## Given two arrays A and B, one array is duplicate of the other except one element. The one element is missing from either A or B. we need to find the missing element.

### Example

## Method 1

**Time Complexity : O(MlogN)**

## Algorithm

If elements are in same order,

**Step 1 :** create a function FindMissingInB where size of A is greater than size of B which means element is missing in B.

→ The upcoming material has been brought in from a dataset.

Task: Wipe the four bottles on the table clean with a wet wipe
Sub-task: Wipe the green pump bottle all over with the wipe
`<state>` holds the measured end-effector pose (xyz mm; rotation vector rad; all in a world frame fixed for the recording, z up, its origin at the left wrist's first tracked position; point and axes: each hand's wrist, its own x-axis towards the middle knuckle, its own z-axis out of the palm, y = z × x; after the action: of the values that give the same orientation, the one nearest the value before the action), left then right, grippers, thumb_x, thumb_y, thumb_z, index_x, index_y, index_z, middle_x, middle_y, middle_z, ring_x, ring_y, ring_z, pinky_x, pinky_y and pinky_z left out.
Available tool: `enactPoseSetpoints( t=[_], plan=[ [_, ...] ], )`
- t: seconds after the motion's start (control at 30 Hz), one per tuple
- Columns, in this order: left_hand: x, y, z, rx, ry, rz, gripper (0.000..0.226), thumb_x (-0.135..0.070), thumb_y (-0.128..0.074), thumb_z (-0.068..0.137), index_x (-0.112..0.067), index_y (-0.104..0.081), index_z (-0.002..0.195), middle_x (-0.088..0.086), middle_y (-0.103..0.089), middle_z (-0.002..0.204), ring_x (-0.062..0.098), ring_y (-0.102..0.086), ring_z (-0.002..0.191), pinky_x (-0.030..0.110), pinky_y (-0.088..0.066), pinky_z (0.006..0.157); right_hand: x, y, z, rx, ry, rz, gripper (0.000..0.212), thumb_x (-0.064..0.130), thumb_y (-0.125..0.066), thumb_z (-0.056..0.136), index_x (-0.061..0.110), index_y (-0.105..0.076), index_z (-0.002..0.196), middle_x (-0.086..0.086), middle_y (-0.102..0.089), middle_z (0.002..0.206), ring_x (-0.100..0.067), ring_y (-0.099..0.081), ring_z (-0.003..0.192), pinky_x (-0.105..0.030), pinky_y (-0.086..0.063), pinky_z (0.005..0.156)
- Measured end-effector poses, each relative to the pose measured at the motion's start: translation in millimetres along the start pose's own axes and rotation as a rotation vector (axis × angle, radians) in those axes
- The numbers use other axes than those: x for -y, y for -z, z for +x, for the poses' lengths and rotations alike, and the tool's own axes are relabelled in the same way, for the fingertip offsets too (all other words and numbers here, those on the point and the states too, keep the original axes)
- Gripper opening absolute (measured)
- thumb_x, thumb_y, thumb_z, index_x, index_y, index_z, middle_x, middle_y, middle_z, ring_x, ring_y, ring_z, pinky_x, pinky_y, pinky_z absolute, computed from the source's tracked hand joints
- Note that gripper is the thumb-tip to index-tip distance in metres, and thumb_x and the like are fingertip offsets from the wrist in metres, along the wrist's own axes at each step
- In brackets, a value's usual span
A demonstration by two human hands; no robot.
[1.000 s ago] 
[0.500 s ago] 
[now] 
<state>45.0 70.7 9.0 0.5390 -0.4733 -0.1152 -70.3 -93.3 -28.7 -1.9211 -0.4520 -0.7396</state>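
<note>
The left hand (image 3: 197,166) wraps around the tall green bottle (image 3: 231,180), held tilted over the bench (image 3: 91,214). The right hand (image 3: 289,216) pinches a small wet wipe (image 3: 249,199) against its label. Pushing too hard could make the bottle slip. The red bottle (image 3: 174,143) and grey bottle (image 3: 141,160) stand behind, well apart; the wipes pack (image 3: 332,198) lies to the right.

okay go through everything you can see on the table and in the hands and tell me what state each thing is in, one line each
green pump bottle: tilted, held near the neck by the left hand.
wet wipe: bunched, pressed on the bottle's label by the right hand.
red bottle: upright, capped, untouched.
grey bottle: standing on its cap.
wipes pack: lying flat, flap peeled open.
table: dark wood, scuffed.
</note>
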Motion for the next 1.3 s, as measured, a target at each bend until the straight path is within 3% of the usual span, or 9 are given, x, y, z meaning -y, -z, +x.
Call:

**Step 2 :** In FindMissingInB function:

- If there is only one element in array A, then that element is missing in B, return the element.
- If the first elements and not equal in A and B then first element itself is missing, return the first element of A.
- Else, initialize mid and low as the corner points of the array A and start binary search in array A and get mid = (high + low)/2.
- If A[mid] = B[mid] then search for element in right part by making low as mid.
- Else, search for element in left part by making high as mid.
- End the loop, when low = high – 1 and return A[mid] which is the missing element.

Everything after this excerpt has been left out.